- _WORK TASK_:
Below are some records. Copy every line in them that holds "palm".

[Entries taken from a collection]
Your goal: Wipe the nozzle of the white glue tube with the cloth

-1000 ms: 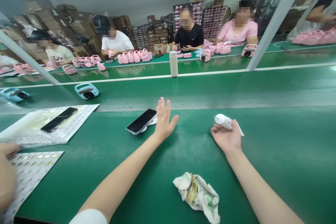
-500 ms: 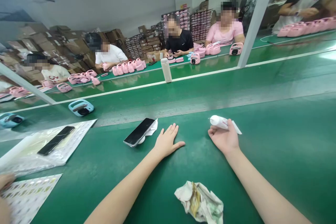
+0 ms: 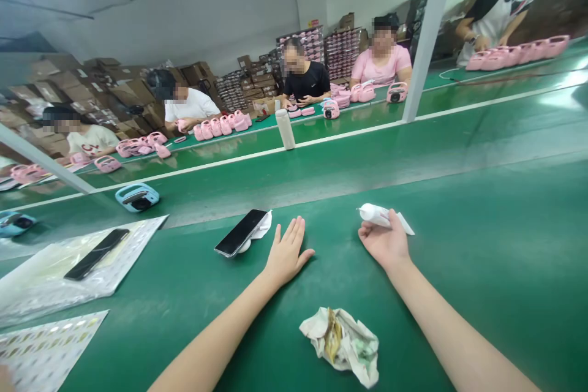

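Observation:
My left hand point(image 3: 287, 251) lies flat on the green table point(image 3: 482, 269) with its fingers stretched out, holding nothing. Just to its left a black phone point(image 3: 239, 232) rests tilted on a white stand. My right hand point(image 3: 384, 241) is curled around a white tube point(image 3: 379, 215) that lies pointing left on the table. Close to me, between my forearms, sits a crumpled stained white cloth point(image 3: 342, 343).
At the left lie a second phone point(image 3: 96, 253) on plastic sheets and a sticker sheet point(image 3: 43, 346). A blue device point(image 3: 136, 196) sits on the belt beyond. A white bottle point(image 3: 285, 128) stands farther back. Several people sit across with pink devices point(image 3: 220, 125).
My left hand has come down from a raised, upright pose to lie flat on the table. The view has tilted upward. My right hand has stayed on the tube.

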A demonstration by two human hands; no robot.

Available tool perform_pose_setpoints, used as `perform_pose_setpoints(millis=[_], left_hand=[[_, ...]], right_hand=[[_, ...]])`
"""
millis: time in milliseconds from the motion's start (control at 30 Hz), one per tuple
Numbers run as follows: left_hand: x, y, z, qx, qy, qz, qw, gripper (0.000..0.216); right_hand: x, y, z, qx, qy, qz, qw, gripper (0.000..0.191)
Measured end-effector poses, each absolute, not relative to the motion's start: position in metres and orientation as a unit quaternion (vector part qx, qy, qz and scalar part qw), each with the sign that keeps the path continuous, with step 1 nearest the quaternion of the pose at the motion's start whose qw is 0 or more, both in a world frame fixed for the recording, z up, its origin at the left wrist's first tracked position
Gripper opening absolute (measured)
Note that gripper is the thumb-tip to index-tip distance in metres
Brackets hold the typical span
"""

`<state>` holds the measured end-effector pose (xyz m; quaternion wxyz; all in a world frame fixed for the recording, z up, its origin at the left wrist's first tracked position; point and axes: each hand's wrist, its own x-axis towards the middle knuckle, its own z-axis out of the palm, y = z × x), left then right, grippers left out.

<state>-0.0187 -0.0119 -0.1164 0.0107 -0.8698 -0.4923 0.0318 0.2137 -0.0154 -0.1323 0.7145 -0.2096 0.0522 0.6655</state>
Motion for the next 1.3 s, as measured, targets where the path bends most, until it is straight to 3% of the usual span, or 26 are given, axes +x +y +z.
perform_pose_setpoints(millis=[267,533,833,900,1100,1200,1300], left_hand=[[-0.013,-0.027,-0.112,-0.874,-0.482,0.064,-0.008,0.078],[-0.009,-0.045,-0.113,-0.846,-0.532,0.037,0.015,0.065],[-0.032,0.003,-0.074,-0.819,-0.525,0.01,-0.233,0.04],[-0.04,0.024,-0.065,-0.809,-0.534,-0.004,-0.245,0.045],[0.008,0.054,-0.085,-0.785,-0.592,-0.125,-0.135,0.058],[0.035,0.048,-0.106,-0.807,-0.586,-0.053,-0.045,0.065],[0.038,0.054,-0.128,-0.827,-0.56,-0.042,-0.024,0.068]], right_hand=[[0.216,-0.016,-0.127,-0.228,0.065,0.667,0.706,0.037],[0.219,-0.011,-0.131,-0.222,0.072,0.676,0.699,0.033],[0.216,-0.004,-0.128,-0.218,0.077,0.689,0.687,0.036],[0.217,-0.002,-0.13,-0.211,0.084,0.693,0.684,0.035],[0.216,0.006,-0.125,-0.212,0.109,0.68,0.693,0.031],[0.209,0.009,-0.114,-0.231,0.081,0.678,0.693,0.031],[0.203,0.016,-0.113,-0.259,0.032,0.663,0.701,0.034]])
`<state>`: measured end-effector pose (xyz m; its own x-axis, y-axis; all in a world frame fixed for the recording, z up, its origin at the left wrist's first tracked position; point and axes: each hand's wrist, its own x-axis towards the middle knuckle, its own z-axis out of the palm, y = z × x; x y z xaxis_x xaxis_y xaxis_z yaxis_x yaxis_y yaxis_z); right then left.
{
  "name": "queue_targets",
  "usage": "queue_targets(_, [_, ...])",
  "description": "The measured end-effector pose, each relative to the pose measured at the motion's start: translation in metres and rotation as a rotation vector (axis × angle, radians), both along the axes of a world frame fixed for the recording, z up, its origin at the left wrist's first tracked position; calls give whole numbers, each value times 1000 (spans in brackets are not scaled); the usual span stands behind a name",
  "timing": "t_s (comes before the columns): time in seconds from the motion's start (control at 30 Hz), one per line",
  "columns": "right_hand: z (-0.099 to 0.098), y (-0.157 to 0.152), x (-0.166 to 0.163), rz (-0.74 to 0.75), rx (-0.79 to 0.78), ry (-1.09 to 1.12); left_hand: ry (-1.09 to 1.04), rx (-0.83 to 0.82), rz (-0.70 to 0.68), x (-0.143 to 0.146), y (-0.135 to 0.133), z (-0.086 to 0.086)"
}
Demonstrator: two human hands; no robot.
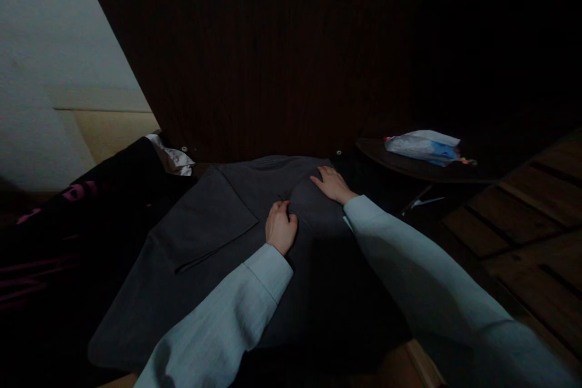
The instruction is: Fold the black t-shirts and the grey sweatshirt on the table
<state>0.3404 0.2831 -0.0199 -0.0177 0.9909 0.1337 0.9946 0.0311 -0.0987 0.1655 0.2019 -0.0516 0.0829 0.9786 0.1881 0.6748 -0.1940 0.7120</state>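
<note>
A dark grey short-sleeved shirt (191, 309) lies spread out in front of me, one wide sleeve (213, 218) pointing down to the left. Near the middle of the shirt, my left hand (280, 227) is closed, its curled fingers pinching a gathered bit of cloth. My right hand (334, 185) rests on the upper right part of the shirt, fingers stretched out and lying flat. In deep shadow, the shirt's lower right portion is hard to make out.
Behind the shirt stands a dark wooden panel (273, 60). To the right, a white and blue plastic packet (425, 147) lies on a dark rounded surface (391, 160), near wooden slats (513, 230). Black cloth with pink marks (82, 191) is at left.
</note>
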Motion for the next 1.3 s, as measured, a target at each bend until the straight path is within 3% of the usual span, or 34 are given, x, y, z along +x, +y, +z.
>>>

- _EXERCISE SOLUTION_:
`<state>` holds the measured end-effector pose (xyz m; quaternion wxyz; all in a world frame fixed for the recording, z up, its origin at the left wrist's first tracked position; point and axes: each hand's wrist, its own x-axis towards the middle knuckle, its own z-axis out of the palm, y = z × x), left then right, grippers left out.
`<state>`: measured end-effector pose (xyz m; its own x-axis, y-axis; all in a world frame fixed for the recording, z up, its origin at the left wrist's first tracked position; point and axes: each hand's wrist, its own x-axis towards the middle knuckle, its own z-axis out of the palm, y = z × x; x y z xaxis_x xaxis_y xaxis_z yaxis_x yaxis_y yaxis_z); right then left.

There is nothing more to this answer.